Re: should vacuum's first heap pass be read-only?

From: Dilip Kumar <dilipbalaut(at)gmail(dot)com>
To: Robert Haas <robertmhaas(at)gmail(dot)com>
Cc: Peter Geoghegan <pg(at)bowt(dot)ie>, PostgreSQL Hackers <pgsql-hackers(at)lists(dot)postgresql(dot)org>
Subject: Re: should vacuum's first heap pass be read-only?
Date: 2022-04-05 10:19:09
Message-ID: CAFiTN-v+WDWay+cmwu2bPQyb-bvSbn7MiT8DmVohvcfVfCA3fQ@mail.gmail.com
Views: Raw Message | Whole Thread | Download mbox | Resend email
Thread:
Lists: pgsql-hackers

On Fri, Apr 1, 2022 at 11:34 PM Robert Haas <robertmhaas(at)gmail(dot)com> wrote:
>
> On Fri, Apr 1, 2022 at 12:08 AM Dilip Kumar <dilipbalaut(at)gmail(dot)com> wrote:
> > After thinking more about this I see there is some value of
> > remembering the dead tids in the conveyor belt. Basically, the point
> > is if there are multiple indexes and we do the index vacuum for some
> > of the indexes and skip for others.

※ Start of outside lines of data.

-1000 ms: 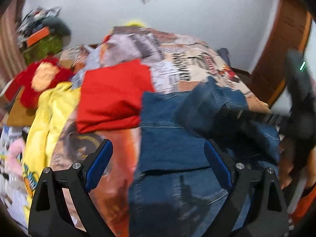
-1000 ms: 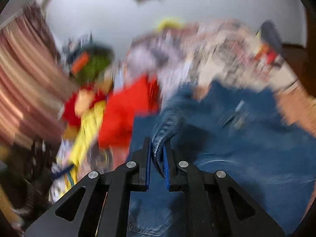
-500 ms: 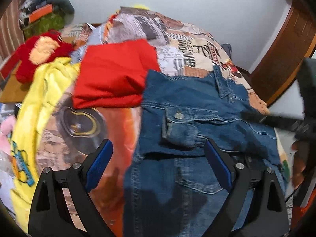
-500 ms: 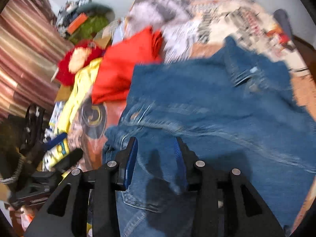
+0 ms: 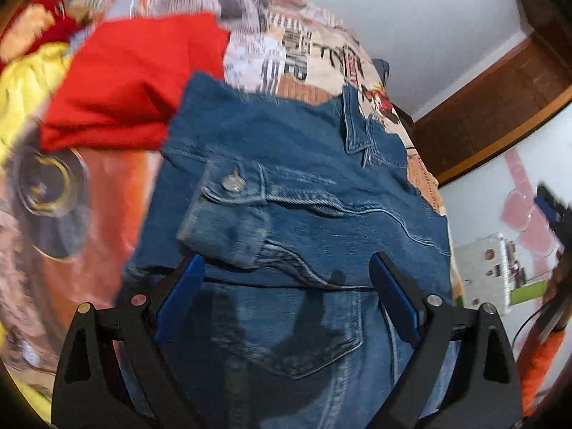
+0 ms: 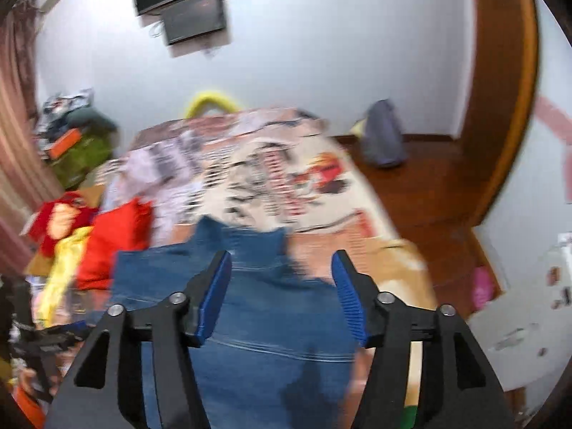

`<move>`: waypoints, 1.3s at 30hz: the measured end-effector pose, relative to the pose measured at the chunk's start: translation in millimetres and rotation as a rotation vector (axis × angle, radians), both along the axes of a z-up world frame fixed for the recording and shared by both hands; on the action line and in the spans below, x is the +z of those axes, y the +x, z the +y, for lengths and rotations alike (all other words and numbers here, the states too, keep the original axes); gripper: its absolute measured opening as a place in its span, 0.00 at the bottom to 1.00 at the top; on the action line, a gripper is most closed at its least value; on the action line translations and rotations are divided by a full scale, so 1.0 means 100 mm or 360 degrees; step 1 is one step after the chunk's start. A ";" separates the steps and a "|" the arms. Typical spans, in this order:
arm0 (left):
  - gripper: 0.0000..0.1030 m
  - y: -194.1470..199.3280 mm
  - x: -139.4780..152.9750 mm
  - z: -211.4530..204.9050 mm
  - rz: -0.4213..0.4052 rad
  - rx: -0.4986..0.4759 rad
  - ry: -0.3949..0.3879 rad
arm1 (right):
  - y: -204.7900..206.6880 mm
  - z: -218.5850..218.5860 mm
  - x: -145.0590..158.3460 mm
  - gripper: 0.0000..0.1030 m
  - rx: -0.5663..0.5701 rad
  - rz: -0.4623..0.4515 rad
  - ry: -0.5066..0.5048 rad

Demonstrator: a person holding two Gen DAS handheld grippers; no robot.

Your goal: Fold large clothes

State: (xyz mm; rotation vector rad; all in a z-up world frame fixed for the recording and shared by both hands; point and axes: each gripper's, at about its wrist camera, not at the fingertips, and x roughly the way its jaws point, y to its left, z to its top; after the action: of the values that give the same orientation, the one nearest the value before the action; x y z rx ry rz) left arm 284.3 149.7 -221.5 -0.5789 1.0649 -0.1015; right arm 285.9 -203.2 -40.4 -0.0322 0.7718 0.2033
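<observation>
Mid-fold: denim jacket [image 5: 304,186] spread on the bed [image 5: 321,53], cuffed sleeve [image 5: 228,214] laid across its front. Left tongs [image 5: 286,307] and right tongs [image 6: 280,293] both spread, holding nothing. Next, probably: grip an edge and fold across.

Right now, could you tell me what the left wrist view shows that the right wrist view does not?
Only the left wrist view shows the cuff button on the sleeve folded across the denim jacket, and the collar. Only the right wrist view shows the wall-mounted screen and a grey bag on the floor. Both show the jacket on the printed bedspread, the red garment, and an open gripper: left, right.
</observation>
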 end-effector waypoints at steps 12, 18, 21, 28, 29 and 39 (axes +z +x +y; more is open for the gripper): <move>0.74 0.22 -0.12 -0.09 0.0029 0.0128 0.0056 | -0.07 -0.34 -1.17 0.55 -0.0019 0.0498 -0.0031; 0.38 0.37 -0.13 -0.11 0.0030 0.0162 0.0247 | -0.18 -0.36 -1.54 0.55 0.0028 0.0665 0.0057; 0.28 0.48 0.03 -0.15 -0.0047 0.0103 0.0248 | -0.19 -0.30 -1.64 0.55 0.0024 0.0699 0.0076; 0.25 0.51 0.81 -0.18 -0.0420 0.0051 0.0349 | -0.17 -0.38 -1.44 0.55 -0.0074 0.0575 0.0042; 0.24 0.50 0.89 -0.18 -0.0460 0.0064 0.0372 | -0.17 -0.40 -1.39 0.55 -0.0084 0.0546 0.0041; 0.31 0.36 0.11 0.03 -0.0073 -0.0006 0.0665 | -0.14 -0.42 -1.52 0.55 -0.0146 0.0609 0.0124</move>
State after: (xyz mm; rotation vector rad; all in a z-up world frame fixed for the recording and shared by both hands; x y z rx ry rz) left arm 320.1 152.7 -210.7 -0.1960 1.0054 0.1036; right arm 272.2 -245.2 -192.6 0.1189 1.1431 0.1533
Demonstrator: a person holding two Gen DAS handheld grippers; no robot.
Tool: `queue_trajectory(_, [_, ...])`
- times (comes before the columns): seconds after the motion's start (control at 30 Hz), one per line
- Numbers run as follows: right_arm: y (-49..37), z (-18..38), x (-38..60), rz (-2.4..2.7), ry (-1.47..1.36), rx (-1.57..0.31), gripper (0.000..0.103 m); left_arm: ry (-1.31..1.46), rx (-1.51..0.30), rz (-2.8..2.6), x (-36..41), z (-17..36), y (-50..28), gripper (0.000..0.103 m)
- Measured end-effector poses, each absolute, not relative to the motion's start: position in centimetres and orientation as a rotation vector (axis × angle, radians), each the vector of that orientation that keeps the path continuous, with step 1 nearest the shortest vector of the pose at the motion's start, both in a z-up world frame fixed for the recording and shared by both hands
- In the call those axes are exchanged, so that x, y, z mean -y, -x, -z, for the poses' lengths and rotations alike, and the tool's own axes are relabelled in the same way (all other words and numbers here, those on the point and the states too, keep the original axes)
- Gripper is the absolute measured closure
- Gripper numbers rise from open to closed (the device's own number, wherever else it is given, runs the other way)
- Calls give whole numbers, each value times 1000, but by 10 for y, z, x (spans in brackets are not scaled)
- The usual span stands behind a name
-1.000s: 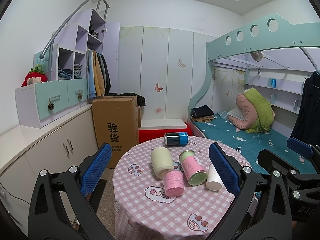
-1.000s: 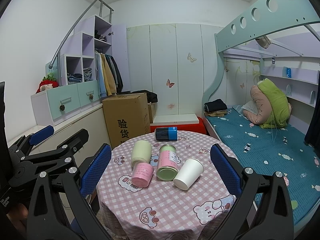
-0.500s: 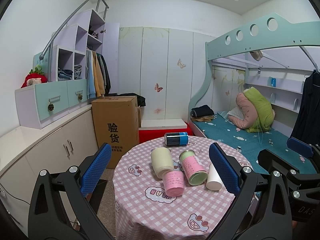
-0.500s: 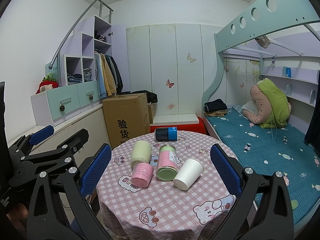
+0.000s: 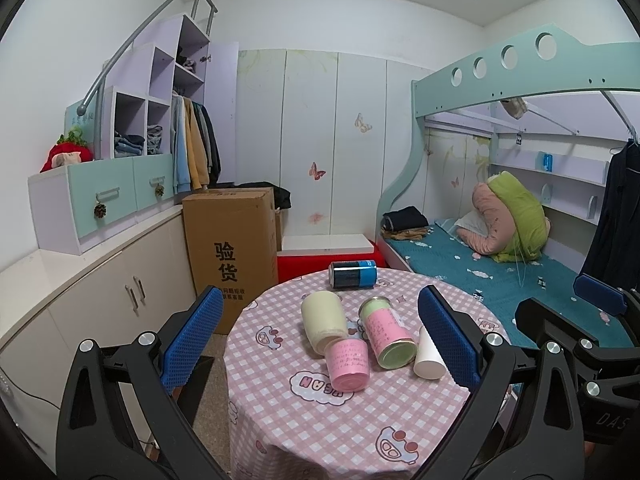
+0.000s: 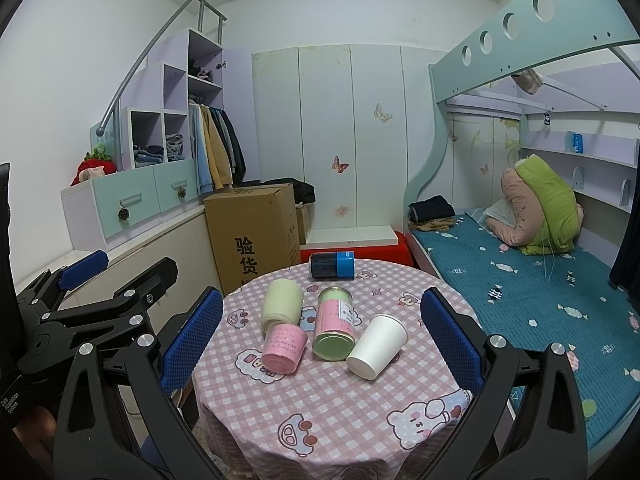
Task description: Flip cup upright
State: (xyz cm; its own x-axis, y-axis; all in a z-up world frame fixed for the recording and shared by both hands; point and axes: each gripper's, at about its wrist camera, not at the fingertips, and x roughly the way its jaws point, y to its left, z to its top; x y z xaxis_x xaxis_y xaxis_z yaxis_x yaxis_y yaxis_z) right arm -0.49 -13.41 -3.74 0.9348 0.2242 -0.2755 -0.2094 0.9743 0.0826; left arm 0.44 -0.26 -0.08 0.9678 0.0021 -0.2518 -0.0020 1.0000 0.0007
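Note:
A white paper cup [image 6: 377,345] lies on its side on the round table with the pink checked cloth [image 6: 320,408], its base toward me; in the left wrist view [image 5: 427,354] my right pad partly hides it. My left gripper [image 5: 320,340] is open and empty, held back from the table. My right gripper [image 6: 320,340] is open and empty too, short of the cup. The left gripper also shows at the left of the right wrist view [image 6: 120,296].
Lying beside the cup are a pink and green can [image 6: 335,328], a small pink cup [image 6: 285,342], a cream jar [image 6: 282,306] and a dark blue can [image 6: 332,265] at the far edge. A cardboard box [image 6: 252,236] stands behind the table, a bunk bed [image 6: 540,280] to the right.

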Motion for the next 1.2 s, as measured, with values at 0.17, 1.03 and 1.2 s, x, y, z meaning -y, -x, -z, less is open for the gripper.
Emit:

And now when we again do the
> > complete vacuum cycle that time we will again get all the old dead
> > tids + the new dead tids but without conveyor belt we might need to
> > perform the multiple cycle of the index vacuum even for the indexes
> > for which we had done the vacuum in previous vacuum cycle (if all tids
> > are not fitting in maintenance work mem). But with the conveyor belt
> > we remember the conveyor belt pageno upto which we have done the index
> > vacuum and then we only need to do vacuum for the remaining tids which
> > will definitely reduce the index vacuuming passes, right?
>
> I guess you're right, and it's actually a little bit better than that,
> because even if the data does fit into shared memory, we'll have to
> pass fewer TIDs to the worker to be removed from the heap, which might
> save a few CPU cycles. But I think both of those are very small
> benefits. If that's all we're going to do with the conveyor belt
> infrastructure, I don't think it's worth the effort.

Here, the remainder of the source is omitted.